_Problem_
Please copy out the lines in the entries that contain "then".

_Given entries_
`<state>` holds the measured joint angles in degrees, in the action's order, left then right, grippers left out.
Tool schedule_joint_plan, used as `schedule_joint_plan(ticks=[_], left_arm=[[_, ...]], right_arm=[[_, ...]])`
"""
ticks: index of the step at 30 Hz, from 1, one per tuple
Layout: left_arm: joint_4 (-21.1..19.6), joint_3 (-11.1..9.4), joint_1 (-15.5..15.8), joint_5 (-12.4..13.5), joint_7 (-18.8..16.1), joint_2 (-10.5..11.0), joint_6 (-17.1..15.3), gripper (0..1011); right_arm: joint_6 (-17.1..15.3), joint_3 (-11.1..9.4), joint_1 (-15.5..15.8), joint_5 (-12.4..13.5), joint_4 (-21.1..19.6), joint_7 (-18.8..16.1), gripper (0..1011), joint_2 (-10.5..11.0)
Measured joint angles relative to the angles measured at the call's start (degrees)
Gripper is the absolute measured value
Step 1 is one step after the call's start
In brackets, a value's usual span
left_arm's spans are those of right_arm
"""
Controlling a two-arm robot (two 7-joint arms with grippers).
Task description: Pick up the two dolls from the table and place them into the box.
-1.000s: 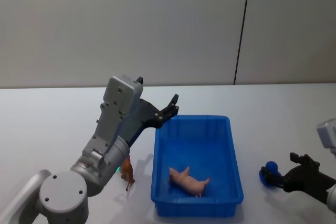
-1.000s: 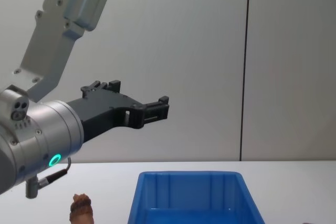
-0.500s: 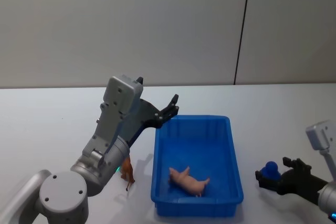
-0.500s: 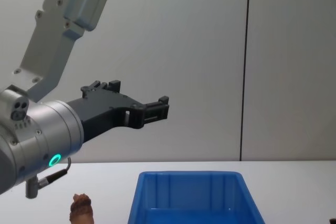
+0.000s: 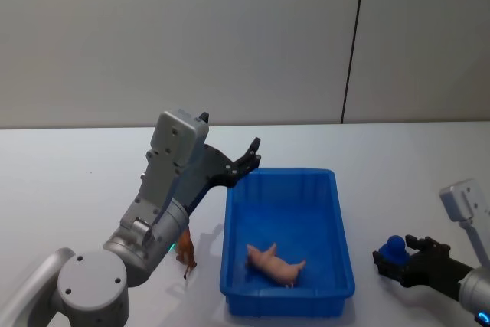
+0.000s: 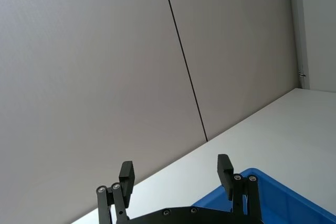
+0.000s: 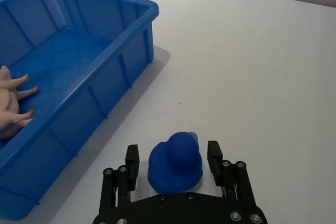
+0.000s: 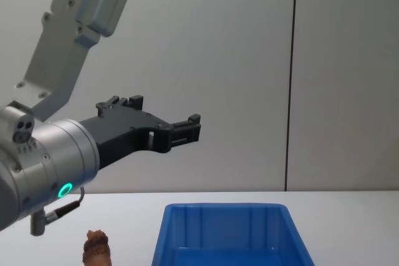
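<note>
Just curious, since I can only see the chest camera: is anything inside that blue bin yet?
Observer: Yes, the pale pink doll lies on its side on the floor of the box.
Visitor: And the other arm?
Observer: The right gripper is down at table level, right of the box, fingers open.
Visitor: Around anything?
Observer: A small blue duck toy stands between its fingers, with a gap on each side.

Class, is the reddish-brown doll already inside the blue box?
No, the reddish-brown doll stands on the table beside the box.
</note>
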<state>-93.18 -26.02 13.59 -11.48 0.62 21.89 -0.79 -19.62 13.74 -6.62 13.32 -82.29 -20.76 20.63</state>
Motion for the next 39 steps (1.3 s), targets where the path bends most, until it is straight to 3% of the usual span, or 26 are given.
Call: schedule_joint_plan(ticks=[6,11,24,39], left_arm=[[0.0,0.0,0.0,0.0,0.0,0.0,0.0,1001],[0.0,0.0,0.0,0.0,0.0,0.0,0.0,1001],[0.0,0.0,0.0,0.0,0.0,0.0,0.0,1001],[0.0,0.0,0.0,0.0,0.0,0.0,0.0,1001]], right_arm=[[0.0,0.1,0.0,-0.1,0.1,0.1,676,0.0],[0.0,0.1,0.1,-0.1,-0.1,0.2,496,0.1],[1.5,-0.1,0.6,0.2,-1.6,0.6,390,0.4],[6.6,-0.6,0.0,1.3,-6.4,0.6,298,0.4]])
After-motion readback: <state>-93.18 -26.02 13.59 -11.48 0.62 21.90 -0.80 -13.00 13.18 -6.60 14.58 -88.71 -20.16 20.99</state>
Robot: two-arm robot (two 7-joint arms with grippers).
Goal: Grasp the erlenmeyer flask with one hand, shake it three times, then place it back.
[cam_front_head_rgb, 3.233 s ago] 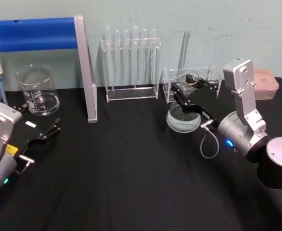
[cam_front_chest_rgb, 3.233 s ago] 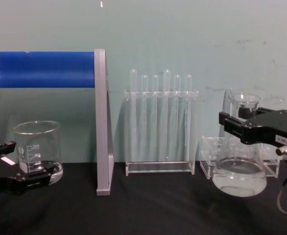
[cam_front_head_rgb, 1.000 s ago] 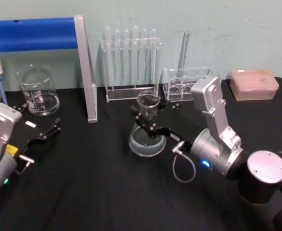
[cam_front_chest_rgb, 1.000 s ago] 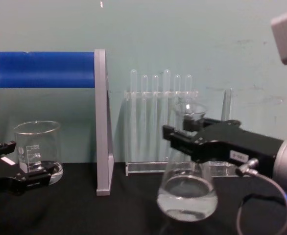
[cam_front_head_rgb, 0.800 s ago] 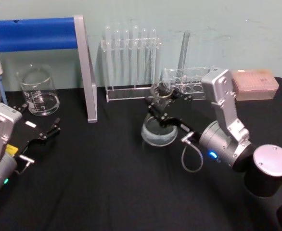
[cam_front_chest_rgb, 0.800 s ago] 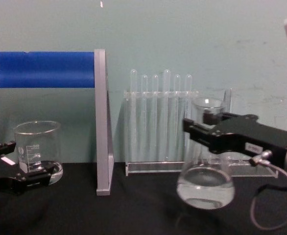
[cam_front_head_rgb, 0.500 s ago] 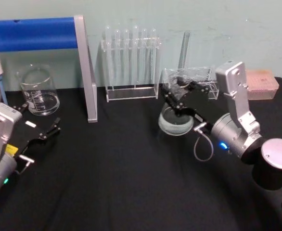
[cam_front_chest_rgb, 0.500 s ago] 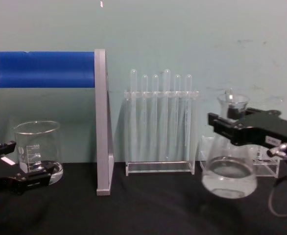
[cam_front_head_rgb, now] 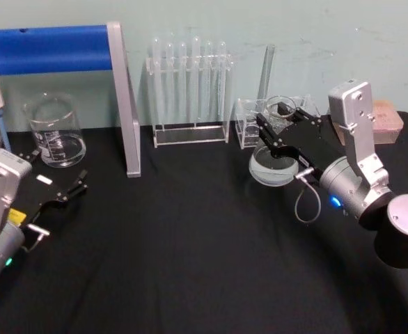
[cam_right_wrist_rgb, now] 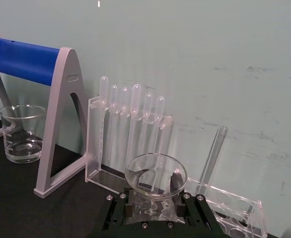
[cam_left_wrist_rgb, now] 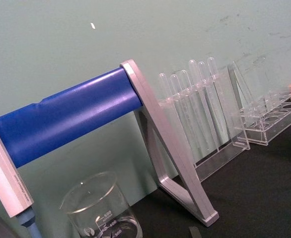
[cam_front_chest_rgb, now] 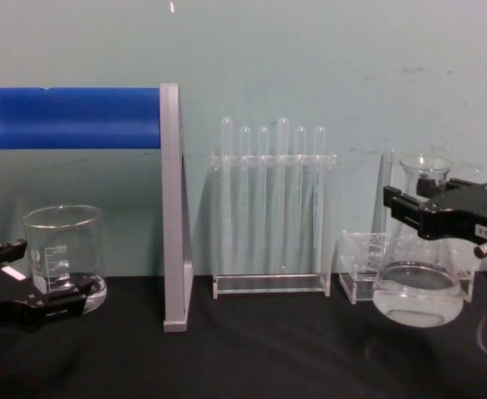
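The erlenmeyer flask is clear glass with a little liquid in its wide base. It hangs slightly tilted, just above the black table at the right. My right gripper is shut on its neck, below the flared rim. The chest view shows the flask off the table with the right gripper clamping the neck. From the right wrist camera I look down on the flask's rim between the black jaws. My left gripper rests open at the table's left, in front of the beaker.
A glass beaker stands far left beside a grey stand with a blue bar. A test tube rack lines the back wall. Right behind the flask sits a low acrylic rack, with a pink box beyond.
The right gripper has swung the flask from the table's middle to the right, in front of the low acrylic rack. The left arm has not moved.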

_Output for this task_
`<state>` holds the measured joint angles in degrees, in the action's order, left then right, grippers left out.
Goal: Grasp the erlenmeyer flask with one hand, shake it three times, then place it back.

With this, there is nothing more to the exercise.